Peter.Mandelson.9.jpg
SME Times News Bureau | 04 Jul, 2009
British Business Secretary Peter Mandelson says former commerce and industry minister Kamal Nath was a "great negotiator" but wouldn't budge on opening up the Indian market.

In his first public comments since the formation of the new Indian government in May, Mandelson said Friday that negotiating with major economies such as India in world trade talks was one of his main mandates as the European Union's Trade Commissioner.

"In India's case it wasn't always easy. I was constantly struggling with my counterpart in India, Kamal Nath," said Mandelson, whose public joustings with his Indian counterpart became the media highlights of the long-running global trade talks that ended inconclusively last year.

"He is a great negotiator, amongst other things," Mandelson told a meeting organised by the lobby group Labour Friends of India in London Friday.
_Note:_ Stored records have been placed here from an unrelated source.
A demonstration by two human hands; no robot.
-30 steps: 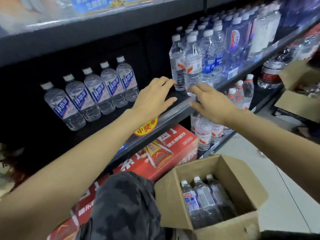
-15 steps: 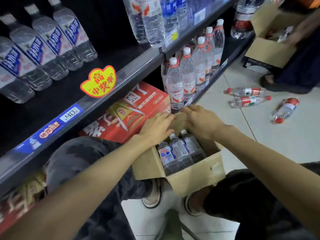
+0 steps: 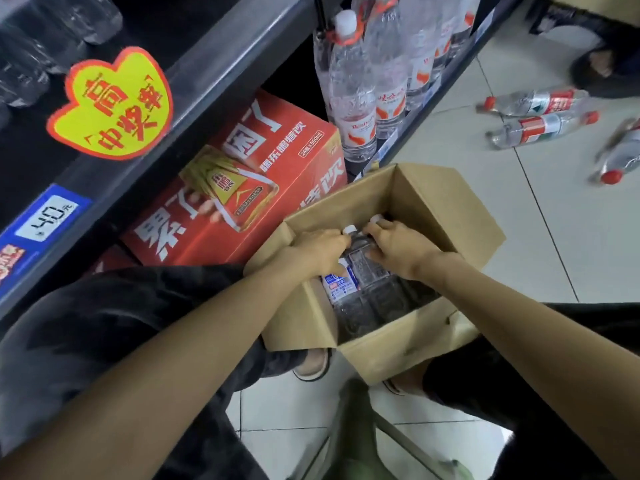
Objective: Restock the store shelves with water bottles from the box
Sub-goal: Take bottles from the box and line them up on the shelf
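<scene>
An open cardboard box (image 3: 446, 209) stands on the floor between my knees, with clear water bottles (image 3: 367, 289) with white caps and blue labels inside. Both hands are down in the box. My left hand (image 3: 318, 247) curls its fingers round the top of a bottle on the left. My right hand (image 3: 401, 247) grips the neck of a bottle on the right. The dark shelf (image 3: 221, 64) runs diagonally above left, with blue-labelled bottles (image 3: 31, 46) standing at its top left.
A red drinks carton (image 3: 249, 188) sits under the shelf beside the box. Tall red-labelled bottles (image 3: 356, 109) stand on the lower shelf. Three red-capped bottles (image 3: 540, 116) lie on the tiled floor at right. Another person's sandalled foot (image 3: 599, 64) is at top right.
My hands came down from the shelf edge into the box and now hold bottle tops. The view has tipped downward and closer to the box.
</scene>
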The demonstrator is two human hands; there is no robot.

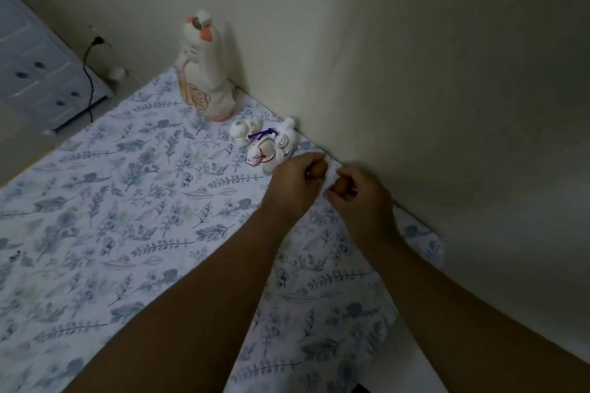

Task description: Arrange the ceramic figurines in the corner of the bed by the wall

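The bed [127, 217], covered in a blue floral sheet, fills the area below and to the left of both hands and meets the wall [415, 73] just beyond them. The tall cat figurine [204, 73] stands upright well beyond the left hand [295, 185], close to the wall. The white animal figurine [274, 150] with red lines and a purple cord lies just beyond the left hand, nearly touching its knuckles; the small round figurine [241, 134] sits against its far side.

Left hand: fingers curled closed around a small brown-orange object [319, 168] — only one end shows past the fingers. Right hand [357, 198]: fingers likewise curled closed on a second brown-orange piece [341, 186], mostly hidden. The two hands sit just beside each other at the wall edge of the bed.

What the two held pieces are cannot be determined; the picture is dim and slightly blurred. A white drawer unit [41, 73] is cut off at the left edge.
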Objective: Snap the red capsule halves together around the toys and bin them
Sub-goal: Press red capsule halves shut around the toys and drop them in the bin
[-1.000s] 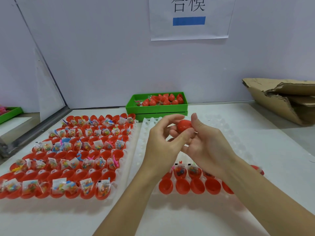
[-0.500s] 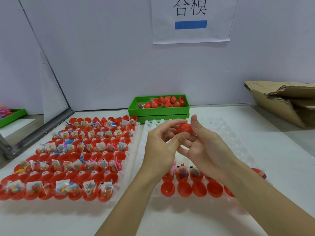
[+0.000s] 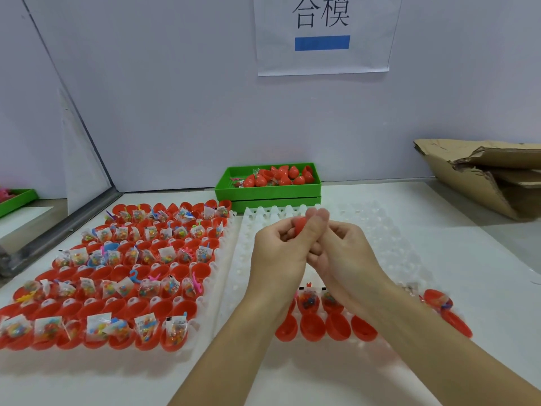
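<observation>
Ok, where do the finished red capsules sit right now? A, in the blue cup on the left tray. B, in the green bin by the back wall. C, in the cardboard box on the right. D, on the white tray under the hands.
B: closed red capsules are piled inside the green bin against the wall.

Red capsule [image 3: 299,225] pinched between both hands' fingertips, mostly hidden, blurred; can't tell if halves are fully joined. Open red halves [image 3: 312,326] sit in the near row of the white tray [image 3: 380,230], some holding bagged toys [image 3: 307,301]. Closed capsules [image 3: 281,177] piled in green bin [image 3: 268,193] at back.
</observation>
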Demonstrator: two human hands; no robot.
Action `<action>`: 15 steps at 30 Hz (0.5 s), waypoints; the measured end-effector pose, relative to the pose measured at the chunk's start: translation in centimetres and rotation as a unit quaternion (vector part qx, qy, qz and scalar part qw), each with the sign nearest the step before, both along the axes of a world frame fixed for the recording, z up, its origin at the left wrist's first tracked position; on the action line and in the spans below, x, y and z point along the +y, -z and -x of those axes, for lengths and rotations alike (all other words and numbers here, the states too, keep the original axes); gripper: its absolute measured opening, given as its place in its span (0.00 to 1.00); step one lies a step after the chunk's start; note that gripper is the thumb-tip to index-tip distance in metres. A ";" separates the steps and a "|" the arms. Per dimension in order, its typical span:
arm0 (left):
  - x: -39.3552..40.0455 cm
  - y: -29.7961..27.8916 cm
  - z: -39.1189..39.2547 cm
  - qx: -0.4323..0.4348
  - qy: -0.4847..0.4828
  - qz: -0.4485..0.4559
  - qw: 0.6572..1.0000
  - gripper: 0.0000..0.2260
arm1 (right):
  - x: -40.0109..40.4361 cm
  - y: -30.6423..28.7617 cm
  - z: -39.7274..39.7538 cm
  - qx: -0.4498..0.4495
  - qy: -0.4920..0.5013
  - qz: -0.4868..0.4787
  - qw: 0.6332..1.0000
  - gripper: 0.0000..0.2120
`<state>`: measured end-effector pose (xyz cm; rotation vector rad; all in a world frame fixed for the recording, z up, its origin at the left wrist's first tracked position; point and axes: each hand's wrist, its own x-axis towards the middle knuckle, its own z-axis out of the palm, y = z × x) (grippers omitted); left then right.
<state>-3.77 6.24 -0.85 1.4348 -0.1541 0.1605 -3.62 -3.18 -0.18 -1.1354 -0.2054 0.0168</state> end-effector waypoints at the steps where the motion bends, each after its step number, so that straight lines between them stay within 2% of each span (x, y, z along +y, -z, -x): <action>1: 0.1 0.0 0.0 -0.002 -0.003 0.005 1.000 0.24 | 0.1 0.1 0.0 -0.007 0.005 0.011 1.000 0.19; 9: 0.4 -0.3 0.0 -0.012 -0.003 -0.001 1.000 0.21 | 0.1 0.0 -0.1 -0.045 0.000 0.026 0.999 0.16; 15: 0.5 -0.7 0.1 -0.010 0.006 0.011 1.000 0.25 | -0.2 0.1 -0.3 -0.048 0.001 0.034 0.998 0.16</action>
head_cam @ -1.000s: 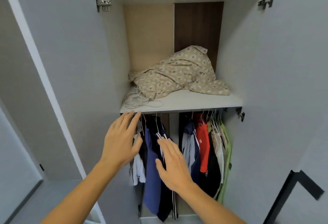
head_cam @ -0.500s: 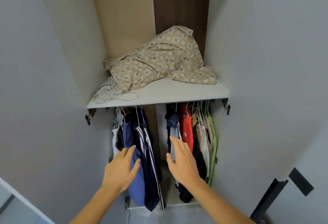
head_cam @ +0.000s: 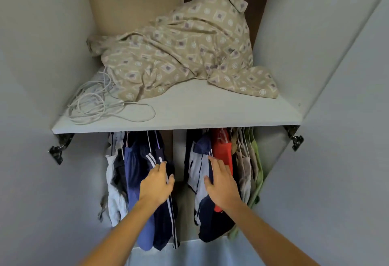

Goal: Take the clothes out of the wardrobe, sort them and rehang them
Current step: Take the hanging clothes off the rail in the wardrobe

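I note both hands further in than half a second ago. Left hand [head_cam: 156, 182] lies flat, fingers straight, on the navy striped garment [head_cam: 166, 213] — gripping nothing. Right hand [head_cam: 222, 183] rests open-fingered on the navy-and-grey garment [head_cam: 200, 173], beside the red one [head_cam: 223, 154]. Clothes hang under the shelf [head_cam: 189, 116], now nearer; the patterned sheet [head_cam: 189, 50] and white cable [head_cam: 94, 105] lie on top.

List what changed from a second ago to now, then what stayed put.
The left hand dropped from the shelf edge onto the navy striped garment. The right hand crossed from the left bunch to the right one, now lying flat by the red top. Neither grips anything. The patterned sheet and white cable stayed on the shelf.
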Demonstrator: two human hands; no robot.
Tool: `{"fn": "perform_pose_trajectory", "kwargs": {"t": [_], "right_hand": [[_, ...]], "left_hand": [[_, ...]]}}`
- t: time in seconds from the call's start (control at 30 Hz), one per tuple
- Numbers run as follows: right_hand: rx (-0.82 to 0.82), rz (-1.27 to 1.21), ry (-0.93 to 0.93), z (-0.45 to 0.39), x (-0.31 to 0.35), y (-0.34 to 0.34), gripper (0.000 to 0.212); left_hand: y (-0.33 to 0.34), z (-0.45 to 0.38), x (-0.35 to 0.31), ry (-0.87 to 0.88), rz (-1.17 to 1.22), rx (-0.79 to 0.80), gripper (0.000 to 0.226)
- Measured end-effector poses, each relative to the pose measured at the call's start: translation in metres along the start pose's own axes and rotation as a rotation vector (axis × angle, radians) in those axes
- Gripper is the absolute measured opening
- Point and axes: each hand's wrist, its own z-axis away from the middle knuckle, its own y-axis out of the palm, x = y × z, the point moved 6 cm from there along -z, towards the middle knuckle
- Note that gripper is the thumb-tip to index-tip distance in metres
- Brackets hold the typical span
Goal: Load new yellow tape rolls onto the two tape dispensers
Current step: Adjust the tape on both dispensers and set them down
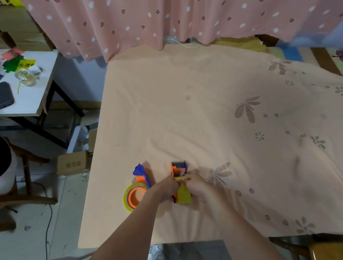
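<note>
Two orange and blue tape dispensers lie near the front of the peach cloth-covered table (208, 122). The left dispenser (142, 174) carries a yellow tape roll (132, 197) and lies apart from my hands. The right dispenser (178, 170) has a yellow tape roll (183, 196) in it. My left hand (166, 188) and my right hand (194, 184) meet over this roll. Both pinch the yellow tape's free end just behind the dispenser's head. The fingertips hide part of the roll.
A pink spotted curtain (155, 14) hangs behind the table. To the left stands a white side table (34, 97) with a phone (2, 95), a glass (27, 76) and paper notes. A cardboard box (73, 163) and a wooden chair (21, 195) stand on the floor at left.
</note>
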Motion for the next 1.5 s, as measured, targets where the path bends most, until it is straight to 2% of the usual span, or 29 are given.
{"fn": "perform_pose_trajectory", "kwargs": {"t": [0.17, 0.3, 0.4, 0.5, 0.57, 0.7, 0.8, 0.87, 0.93, 1.0, 1.1, 1.17, 1.27, 1.4, 1.5], "right_hand": [[-0.034, 0.149, 0.013, 0.005, 0.009, -0.008, 0.038], [-0.145, 0.274, 0.009, 0.02, 0.019, -0.016, 0.045], [-0.31, 0.211, -0.016, 0.034, 0.028, -0.024, 0.036], [-0.483, 0.138, -0.123, 0.049, 0.045, -0.024, 0.027], [-0.491, 0.179, -0.203, 0.055, 0.059, -0.012, 0.027], [-0.369, 0.251, -0.291, 0.056, 0.08, 0.034, 0.02], [-0.244, 0.349, -0.271, 0.047, 0.079, 0.071, 0.018], [-0.173, 0.438, -0.221, 0.04, 0.072, 0.092, 0.035], [-0.129, 0.5, -0.184, 0.033, 0.064, 0.107, 0.042], [-0.13, 0.547, -0.152, 0.028, 0.058, 0.117, 0.045], [-0.209, 0.569, -0.136, 0.026, 0.052, 0.12, 0.048], [-0.274, 0.525, -0.129, 0.027, 0.052, 0.118, 0.042], [-0.336, 0.474, -0.138, 0.031, 0.057, 0.112, 0.038], [-0.315, 0.456, -0.141, 0.043, 0.072, 0.101, 0.052], [-0.25, 0.254, -0.132, 0.055, 0.086, 0.087, 0.041]], "left_hand": [[-0.001, 0.012, -0.006, -0.039, -0.212, -0.037, 0.041], [-0.013, 0.028, -0.015, -0.051, -0.458, -0.127, 0.049], [-0.033, 0.04, -0.016, -0.067, -0.371, -0.19, 0.049], [-0.075, 0.051, -0.009, -0.033, -0.251, -0.376, 0.038], [-0.1, 0.059, 0.006, -0.047, -0.22, -0.465, 0.037], [-0.129, 0.073, 0.045, -0.108, -0.122, -0.544, 0.038], [-0.139, 0.073, 0.069, -0.133, -0.129, -0.51, 0.045], [-0.142, 0.07, 0.081, -0.172, -0.12, -0.442, 0.044], [-0.141, 0.069, 0.091, -0.2, -0.091, -0.344, 0.03], [-0.138, 0.067, 0.101, -0.213, -0.016, -0.23, 0.013], [-0.136, 0.068, 0.11, -0.199, 0.093, -0.154, 0.01], [-0.138, 0.069, 0.113, -0.195, 0.148, -0.136, 0.014], [-0.142, 0.071, 0.118, -0.205, 0.208, -0.102, 0.037], [-0.15, 0.082, 0.109, -0.184, 0.276, 0.0, 0.04], [-0.15, 0.089, 0.087, -0.079, 0.273, 0.098, 0.062]]}}
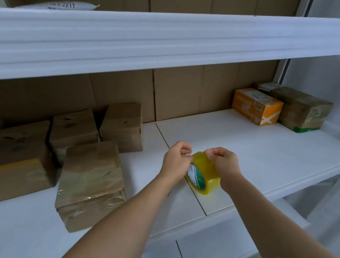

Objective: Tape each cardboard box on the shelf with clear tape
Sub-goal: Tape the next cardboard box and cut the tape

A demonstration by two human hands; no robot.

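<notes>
Both hands' fingers pinch tape roll [203, 173], core print unreadable; parcel [57, 5] reads "2217".

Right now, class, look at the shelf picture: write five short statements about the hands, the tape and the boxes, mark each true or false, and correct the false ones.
1. Both hands hold the tape roll. True: the left hand and right hand curl their fingers on it.
2. The tape roll sits on the upper shelf. False: it is at the middle shelf.
3. An orange box stands at the far right. True.
4. The orange box is alone there. False: a brown box stands beside it.
5. The nearest brown box on the left is bare cardboard. False: shiny clear tape covers it.
</notes>
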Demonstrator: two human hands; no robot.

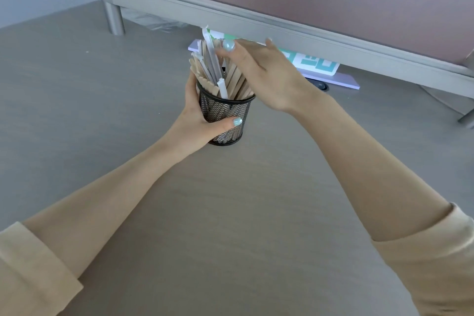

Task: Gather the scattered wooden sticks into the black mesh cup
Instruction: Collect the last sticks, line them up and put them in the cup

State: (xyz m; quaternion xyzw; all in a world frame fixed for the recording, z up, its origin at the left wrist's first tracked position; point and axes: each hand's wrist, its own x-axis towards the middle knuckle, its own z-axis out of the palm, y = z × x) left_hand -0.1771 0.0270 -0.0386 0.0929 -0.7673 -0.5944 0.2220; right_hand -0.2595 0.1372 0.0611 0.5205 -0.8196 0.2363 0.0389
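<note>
The black mesh cup (pixel 225 118) stands on the grey desk (pixel 102 84) just above mid-frame, centre, and it's packed w/ wooden sticks (pixel 237 79) plus a few white paper-wrapped ones (pixel 213 64), all fanned out above the rim. Left hand (pixel 200 120) is wrapped round the cup's left side, thumb across the front of the mesh, fingers round the back, so it's closed on the cup and steadying it. Right hand (pixel 259 72) sits at the upper right of the cup, fingers spread and loose, thumb tip touching the top ends of the sticks; it isn't pinching anything that I can see, more a flat open hand against the bundle. No loose sticks show anywhere on the desk in view, so my read is the gathering is done or v. nearly, and the step in hand is tidying: pressing/tapping the tops so the bundle settles down into the cup. Next move prob. calls for a light push down and inward w/ the right hand while the left keeps its hold, since the cup is light & top-heavy and could tip. Behind, upper centre-right, a printed card (pixel 320 64) lies under a grey rail (pixel 256 20); not part of the job.
</note>
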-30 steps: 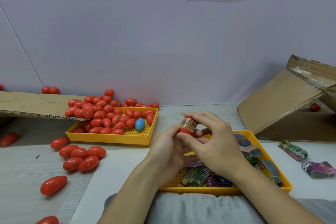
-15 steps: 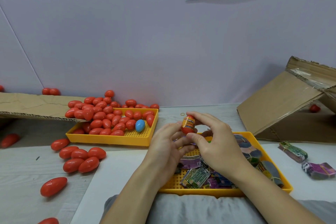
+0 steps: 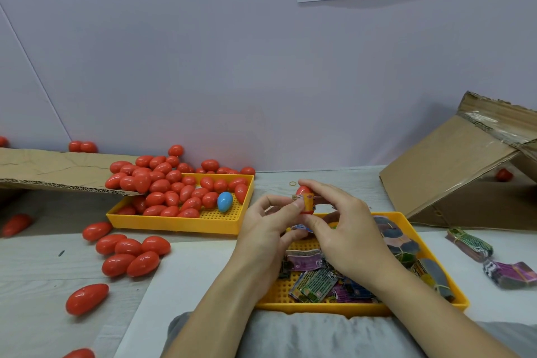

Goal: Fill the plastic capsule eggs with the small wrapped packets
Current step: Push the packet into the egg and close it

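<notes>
Since a second ago the red plastic capsule egg [image 3: 304, 200] has gained its pointed top half, and the folded orange wrapped packet [image 3: 308, 202] now shows only as a band at the seam. Judged from this, the closing step is in hand: the halves need pressing together until the packet is tucked inside. Left hand [image 3: 268, 229] pinches the egg's lower part with its thumb on the band; right hand [image 3: 345, 229] curls fingertips over the top. Egg and hands hover above the far edge of the near yellow perforated tray [image 3: 319, 306] of packets; the far yellow tray [image 3: 174, 223] holds red eggs and one blue.
</notes>
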Demonstrator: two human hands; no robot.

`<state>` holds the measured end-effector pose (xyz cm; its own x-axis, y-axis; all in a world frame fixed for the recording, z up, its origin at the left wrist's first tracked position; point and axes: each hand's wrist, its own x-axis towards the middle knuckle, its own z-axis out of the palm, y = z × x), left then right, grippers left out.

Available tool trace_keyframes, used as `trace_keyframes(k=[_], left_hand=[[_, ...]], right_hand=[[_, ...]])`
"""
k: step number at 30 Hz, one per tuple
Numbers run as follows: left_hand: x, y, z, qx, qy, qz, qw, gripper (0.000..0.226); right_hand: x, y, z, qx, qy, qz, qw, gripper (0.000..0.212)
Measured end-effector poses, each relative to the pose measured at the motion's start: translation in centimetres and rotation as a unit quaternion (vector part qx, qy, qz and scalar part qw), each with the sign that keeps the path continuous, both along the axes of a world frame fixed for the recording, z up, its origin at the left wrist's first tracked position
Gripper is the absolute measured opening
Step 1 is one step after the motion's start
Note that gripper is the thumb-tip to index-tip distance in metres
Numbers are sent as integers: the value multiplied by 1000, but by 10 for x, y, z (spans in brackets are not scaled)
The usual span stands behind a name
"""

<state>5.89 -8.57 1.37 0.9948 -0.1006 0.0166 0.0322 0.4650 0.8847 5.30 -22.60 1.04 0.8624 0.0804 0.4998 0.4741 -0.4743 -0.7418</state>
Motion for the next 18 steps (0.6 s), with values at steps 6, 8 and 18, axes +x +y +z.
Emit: trace_keyframes(k=[6, 8, 18], left_hand=[[-1, -1, 3, -27, -15, -10, 999, 24], [-2, -1, 4, -30, -10, -3, 999, 27], [1, -3, -5, 156, -68, 105, 980, 15]], right_hand=[[0, 1, 0, 25, 45, 57, 997, 44], [-1, 1, 0, 28, 52, 62, 996, 43], [0, 4, -4, -37, -2, -38, 999, 36]])
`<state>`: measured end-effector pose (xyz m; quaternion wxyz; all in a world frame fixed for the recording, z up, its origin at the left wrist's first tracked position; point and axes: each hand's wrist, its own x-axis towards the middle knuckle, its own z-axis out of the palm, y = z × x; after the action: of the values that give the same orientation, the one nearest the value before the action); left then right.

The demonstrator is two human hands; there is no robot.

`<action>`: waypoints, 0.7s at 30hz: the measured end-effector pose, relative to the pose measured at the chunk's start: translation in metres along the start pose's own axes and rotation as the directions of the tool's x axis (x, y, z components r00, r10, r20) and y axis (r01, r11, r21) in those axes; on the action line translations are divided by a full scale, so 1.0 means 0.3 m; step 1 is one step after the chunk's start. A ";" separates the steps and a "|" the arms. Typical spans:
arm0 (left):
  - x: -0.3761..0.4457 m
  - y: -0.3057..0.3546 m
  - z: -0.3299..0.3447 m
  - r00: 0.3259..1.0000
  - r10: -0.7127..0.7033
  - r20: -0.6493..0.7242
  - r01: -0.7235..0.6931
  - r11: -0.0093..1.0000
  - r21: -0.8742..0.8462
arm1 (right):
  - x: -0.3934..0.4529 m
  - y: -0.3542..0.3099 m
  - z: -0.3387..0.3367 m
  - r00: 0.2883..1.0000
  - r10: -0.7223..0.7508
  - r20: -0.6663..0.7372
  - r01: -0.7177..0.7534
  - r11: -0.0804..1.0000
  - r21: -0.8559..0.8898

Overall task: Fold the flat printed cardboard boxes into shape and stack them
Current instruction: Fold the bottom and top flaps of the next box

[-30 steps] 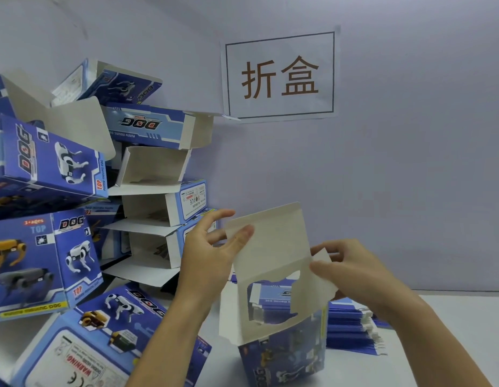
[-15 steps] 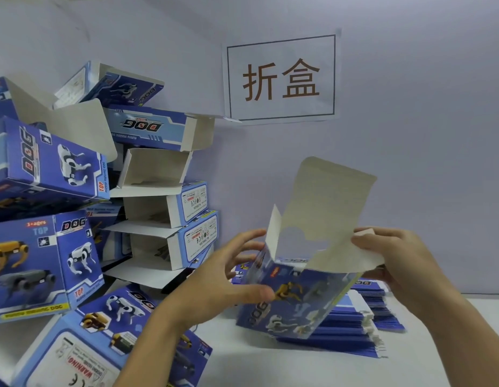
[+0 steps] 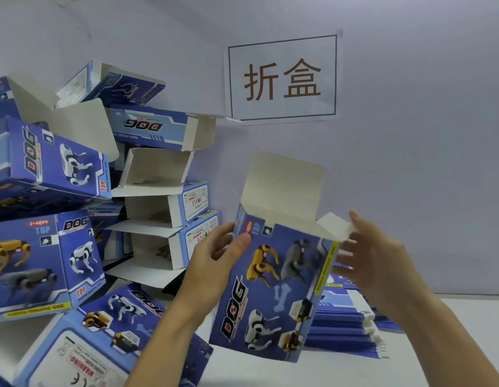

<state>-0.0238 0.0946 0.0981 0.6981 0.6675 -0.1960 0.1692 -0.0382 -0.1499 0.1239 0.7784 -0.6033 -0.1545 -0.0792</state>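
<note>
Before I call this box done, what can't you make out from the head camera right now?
- Held box: bottom closure faces away, hidden by its front panel.
- Left hand: fingers hidden behind the box.
- Right hand: motion-blurred; contact with the side flap unclear.
- Flat box stack: partly hidden by the box and right arm.
</note>
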 end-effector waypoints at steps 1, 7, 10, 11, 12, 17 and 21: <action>0.002 0.000 0.006 1.000 -0.012 -0.007 0.012 0.999 -0.043 | 0.004 0.013 0.000 0.998 0.001 0.058 -0.001 1.000 0.006; 0.003 -0.015 0.073 0.992 -0.116 -0.041 0.104 0.971 -0.213 | 0.001 0.116 0.074 0.979 -0.095 0.180 0.129 0.974 -0.188; -0.005 -0.025 0.114 0.985 -0.106 -0.136 0.074 0.973 -0.218 | -0.005 0.164 0.117 0.971 -0.238 0.018 0.235 0.940 -0.248; -0.007 -0.026 0.119 0.980 -0.111 -0.167 0.073 0.973 -0.221 | -0.004 0.173 0.127 0.966 -0.257 -0.017 0.245 0.940 -0.239; -0.008 -0.027 0.122 0.975 -0.119 -0.188 0.076 0.972 -0.221 | -0.003 0.178 0.134 0.964 -0.262 -0.035 0.247 0.940 -0.234; -0.006 -0.032 0.122 0.972 -0.087 -0.218 0.055 0.988 -0.147 | 0.004 0.180 0.135 0.953 -0.292 -0.083 0.262 0.929 -0.261; -0.002 -0.045 0.120 0.996 -0.057 -0.072 0.050 0.993 -0.104 | 0.012 0.179 0.110 0.943 -0.315 -0.111 0.282 0.929 -0.241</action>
<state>-0.0194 0.0581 0.0873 0.7425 0.6292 -0.1600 0.1652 -0.0230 -0.1041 0.0834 0.6942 -0.6483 -0.1766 -0.2581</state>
"He is a great negotiator on behalf of his country and it wasn't always easy to win the argument that India will benefit by liberalising, by opening up and accelerating that great process that Rajiv Gandhi had started in the 80s and early 1990s," Mandelson said.

Kamal Nath was appointed minister for road transport and highways in the new council of ministers. Anand Sharma, who served as minister of state for external affairs in the previous government, is the new commerce and industry minister.

Mandelson presented the Labour Friends of India's Fenner Brockway medal to former prime minister Tony Blair for his contributions to Britain-India relations.